A shiver raced up my spine and spread throughout my limbs, affecting my entire body. My eyes slid shut on their own volition, but only for a second. Then my gaze was gliding over Lucian hungrily. He stood just a few steps away from me, nearly touchable—touchable but beyond my reach somehow. His hair was shorter, darker too, and he wore another custom tailored suit. There was suddenly too much saliva in my mouth. I swallowed convulsively. There was a dead body at my feet and the only thing I could think about was running and jumping into Lucian’s arms, the very realistic figment of my imagination.

“Nobody asked your opinion,” I forced myself to say.

He chuckled, his laugh both dark and alluring. “I could help you.”

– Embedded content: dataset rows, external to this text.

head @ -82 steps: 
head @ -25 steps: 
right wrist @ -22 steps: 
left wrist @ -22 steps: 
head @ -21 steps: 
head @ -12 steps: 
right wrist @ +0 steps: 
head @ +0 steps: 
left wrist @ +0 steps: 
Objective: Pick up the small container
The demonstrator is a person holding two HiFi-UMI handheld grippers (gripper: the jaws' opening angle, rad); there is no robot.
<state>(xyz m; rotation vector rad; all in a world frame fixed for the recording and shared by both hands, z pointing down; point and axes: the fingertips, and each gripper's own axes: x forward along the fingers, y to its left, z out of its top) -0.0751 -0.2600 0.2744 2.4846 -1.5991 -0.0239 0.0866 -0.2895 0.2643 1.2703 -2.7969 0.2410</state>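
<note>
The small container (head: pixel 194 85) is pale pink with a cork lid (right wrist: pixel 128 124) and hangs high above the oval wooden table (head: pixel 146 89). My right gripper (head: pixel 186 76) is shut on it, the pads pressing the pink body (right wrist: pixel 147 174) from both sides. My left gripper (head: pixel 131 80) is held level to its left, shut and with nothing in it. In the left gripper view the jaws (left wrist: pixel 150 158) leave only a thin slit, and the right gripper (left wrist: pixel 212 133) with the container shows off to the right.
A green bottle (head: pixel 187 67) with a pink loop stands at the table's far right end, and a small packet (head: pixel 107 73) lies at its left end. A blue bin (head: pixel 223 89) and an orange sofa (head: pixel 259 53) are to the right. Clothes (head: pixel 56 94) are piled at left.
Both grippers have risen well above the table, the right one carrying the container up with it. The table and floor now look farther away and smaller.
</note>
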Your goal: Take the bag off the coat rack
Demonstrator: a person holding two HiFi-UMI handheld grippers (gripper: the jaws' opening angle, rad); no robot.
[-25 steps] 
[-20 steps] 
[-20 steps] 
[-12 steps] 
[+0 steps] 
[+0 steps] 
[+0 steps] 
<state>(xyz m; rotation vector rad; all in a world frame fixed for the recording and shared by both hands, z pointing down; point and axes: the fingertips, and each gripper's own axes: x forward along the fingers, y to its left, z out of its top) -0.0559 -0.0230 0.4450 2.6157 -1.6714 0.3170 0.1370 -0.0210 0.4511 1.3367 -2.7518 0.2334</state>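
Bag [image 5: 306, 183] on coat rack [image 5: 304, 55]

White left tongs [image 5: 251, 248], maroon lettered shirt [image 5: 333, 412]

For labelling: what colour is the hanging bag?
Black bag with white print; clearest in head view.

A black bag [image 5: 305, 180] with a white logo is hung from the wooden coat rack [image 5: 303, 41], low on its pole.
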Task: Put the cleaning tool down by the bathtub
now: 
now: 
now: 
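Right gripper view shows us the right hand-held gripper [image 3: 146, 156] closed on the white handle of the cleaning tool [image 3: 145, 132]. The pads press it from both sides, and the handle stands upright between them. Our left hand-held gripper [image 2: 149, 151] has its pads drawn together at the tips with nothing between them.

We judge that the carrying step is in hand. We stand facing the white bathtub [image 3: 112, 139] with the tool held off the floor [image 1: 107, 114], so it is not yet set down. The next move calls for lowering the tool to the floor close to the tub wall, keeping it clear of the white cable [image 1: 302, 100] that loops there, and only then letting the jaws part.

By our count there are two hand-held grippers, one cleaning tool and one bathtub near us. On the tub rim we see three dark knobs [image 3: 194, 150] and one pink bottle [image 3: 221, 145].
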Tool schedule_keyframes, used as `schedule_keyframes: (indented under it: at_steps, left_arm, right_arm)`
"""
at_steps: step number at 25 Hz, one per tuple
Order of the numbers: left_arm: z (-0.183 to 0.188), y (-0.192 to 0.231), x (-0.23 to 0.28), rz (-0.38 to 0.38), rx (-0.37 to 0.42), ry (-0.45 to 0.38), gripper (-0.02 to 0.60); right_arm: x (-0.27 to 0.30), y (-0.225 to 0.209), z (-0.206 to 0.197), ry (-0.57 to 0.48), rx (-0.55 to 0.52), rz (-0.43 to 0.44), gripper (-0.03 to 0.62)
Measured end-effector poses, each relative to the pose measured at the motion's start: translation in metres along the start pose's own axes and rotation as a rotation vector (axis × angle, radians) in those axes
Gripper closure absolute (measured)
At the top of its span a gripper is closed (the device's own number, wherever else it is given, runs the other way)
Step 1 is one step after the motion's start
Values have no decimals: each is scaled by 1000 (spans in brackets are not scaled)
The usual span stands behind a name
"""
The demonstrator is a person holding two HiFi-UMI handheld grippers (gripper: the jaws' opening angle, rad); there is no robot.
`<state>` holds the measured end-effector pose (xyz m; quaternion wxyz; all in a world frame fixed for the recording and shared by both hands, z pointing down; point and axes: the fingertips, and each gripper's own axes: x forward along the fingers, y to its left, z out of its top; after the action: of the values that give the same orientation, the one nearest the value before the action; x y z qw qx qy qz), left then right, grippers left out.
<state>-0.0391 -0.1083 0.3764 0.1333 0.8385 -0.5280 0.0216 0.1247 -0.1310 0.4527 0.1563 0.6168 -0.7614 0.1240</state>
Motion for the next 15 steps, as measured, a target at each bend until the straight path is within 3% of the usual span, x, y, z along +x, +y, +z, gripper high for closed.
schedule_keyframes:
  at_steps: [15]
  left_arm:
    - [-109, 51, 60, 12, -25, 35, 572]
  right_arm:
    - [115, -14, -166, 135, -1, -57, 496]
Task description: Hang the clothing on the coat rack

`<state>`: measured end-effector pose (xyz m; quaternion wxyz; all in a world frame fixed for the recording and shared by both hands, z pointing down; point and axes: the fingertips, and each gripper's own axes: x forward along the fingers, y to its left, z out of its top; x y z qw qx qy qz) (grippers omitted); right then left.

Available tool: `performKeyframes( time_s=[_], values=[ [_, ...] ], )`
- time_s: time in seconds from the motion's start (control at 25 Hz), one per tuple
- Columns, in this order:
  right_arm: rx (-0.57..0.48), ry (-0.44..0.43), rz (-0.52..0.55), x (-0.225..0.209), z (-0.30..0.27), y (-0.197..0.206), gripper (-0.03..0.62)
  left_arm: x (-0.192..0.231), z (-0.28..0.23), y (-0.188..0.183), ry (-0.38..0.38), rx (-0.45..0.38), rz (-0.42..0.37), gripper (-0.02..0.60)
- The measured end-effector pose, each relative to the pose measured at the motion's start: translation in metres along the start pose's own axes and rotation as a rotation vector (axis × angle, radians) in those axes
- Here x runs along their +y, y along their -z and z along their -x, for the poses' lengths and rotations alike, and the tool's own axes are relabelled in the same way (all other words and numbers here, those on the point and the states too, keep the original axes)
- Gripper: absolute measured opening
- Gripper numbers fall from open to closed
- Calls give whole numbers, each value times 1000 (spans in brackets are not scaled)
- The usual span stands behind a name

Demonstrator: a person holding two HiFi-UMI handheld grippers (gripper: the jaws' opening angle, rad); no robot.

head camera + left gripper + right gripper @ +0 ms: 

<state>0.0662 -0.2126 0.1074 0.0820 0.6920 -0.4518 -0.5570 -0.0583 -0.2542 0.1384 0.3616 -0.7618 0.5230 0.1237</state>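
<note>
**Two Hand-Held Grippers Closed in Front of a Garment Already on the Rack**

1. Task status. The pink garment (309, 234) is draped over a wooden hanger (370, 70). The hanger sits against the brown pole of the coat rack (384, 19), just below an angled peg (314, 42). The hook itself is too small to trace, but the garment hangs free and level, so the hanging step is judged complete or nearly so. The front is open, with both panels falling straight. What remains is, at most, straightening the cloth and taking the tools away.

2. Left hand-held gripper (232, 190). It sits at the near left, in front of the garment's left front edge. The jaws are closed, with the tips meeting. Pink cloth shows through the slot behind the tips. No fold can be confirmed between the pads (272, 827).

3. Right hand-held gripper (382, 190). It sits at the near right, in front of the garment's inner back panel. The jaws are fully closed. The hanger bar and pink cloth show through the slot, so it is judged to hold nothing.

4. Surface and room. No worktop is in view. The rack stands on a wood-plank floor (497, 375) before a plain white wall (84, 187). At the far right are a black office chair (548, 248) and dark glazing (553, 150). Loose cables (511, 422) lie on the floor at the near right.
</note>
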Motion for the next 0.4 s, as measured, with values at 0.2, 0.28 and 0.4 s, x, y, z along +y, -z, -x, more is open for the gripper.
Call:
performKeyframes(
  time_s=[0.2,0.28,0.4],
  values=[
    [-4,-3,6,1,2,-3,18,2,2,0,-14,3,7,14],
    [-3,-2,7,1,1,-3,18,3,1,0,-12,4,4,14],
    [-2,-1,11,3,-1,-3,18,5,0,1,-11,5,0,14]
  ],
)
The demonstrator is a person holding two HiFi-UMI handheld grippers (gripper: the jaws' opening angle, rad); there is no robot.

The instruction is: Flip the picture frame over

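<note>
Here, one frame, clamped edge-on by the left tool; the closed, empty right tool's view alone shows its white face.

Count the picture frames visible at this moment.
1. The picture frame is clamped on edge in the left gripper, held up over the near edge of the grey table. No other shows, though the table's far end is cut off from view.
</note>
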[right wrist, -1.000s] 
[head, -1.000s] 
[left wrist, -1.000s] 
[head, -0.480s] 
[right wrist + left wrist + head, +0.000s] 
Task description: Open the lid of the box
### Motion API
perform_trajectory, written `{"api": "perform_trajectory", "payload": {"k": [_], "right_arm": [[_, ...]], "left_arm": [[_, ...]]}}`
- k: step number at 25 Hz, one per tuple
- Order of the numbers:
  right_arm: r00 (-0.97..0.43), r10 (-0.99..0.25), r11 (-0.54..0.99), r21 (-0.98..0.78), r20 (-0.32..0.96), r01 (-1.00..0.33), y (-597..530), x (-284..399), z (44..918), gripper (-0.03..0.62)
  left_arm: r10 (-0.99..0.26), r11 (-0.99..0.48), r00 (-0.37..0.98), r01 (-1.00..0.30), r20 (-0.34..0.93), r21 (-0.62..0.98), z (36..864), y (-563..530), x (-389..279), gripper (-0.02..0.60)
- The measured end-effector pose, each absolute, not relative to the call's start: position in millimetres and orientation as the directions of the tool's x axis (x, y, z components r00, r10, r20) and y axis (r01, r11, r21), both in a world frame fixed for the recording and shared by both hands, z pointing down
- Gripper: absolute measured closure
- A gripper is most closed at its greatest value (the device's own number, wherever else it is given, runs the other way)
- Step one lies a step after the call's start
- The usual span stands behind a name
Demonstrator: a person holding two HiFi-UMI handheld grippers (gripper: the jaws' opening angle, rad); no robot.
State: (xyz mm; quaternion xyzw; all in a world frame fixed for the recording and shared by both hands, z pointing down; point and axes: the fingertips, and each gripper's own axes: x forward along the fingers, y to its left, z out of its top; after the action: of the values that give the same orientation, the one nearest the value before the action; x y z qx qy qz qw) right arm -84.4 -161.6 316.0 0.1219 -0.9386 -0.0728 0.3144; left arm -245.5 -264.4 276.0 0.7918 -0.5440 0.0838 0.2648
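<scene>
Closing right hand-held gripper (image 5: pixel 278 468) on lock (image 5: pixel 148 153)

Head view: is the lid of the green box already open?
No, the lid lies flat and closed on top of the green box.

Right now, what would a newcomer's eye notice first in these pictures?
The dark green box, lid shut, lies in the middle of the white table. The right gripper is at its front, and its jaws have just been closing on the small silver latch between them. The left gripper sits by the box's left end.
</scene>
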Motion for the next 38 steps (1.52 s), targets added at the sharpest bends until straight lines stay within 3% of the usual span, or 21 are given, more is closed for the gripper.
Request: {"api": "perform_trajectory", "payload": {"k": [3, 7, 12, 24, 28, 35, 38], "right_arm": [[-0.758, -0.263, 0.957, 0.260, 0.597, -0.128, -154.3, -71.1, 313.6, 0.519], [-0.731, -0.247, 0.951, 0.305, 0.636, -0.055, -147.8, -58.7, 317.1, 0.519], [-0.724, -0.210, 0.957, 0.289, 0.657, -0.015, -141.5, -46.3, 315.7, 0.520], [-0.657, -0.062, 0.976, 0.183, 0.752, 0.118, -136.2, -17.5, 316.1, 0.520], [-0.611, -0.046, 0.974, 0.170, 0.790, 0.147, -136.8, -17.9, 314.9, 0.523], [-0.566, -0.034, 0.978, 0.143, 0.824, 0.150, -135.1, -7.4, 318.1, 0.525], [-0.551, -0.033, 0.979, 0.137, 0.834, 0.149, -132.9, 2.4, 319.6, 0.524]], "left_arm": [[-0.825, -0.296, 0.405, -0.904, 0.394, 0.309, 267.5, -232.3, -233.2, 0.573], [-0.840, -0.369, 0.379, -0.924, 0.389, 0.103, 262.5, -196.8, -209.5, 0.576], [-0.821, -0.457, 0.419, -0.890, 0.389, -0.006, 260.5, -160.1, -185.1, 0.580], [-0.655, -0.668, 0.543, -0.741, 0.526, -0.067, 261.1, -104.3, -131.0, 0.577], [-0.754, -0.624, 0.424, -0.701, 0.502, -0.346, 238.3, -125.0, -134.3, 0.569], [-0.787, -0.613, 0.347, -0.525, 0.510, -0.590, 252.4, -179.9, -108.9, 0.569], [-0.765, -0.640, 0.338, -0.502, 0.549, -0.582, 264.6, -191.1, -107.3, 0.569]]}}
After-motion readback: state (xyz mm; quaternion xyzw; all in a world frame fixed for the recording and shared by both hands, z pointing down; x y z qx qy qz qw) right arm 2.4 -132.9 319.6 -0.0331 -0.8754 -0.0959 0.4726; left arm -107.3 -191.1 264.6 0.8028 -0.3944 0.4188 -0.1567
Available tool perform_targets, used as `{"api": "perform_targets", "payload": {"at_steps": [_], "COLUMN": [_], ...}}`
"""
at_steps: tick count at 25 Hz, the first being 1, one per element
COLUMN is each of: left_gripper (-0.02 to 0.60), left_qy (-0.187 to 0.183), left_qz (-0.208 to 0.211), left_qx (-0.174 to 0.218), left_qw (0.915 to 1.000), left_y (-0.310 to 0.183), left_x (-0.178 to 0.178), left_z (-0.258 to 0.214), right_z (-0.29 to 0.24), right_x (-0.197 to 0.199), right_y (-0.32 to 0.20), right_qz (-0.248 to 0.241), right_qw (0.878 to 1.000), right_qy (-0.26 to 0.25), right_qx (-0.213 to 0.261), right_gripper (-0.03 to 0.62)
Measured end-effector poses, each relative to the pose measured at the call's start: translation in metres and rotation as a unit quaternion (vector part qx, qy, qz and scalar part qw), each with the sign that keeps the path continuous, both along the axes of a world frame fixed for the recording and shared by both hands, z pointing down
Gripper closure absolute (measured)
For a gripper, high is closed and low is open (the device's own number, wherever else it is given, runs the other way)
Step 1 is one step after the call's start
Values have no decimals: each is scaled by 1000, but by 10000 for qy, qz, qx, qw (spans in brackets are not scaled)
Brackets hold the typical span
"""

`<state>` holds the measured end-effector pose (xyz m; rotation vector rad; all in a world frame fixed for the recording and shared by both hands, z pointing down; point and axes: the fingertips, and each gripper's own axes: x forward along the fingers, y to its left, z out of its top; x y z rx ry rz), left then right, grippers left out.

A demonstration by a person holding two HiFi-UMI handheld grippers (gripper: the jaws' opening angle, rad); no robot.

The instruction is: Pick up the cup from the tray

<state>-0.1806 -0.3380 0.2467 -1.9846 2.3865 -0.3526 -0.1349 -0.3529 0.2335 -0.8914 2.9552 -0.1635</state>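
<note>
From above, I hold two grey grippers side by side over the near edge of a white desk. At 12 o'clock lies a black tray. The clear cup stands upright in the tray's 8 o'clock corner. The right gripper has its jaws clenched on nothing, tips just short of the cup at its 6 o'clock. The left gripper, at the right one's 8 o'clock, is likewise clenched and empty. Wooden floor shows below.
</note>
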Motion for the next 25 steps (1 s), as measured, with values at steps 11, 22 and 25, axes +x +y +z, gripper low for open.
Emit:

“A figment of my imagination isn’t going to do much of anything actually helpful.” I scanned the alley looking for somewhere to stash the body. It would be found, but not until after I was long gone. Nothing would link me to him, and frankly in a neighborhood like mine, no one would do much digging. At least I hoped. If any of my DNA was found on him, however unlikely, I could always claim he’d been a customer at Club Elite. Being a stripper was more of an alibi than most people would think.

Lucian chuckled again, sending more shivers throughout my system. “What must I do to convince you that I am as real as you are? I would have thought someone with your unusual…talents, would be a lot more open minded.”

He appeared directly in front of me, scant inches away.
Yeah, because that’s going to convince me.
His full lips tipped up into a sardonic smile, a sneer almost. “I know,” he murmured. “How about this?”

His mouth pressed against mine, parting my lips forcefully, laying siege in a manner that both weakened my knees and shot lust pumping through my veins. I clutched at his shoulders to keep from falling, but his arm had already snaked around my back to provide support. His taste was lush, decadent, a flavor just beyond definition, and yet it was familiar and welcoming. I swear I would have done him right there in the alley, dead body lying there and all, if he hadn’t pulled away from me.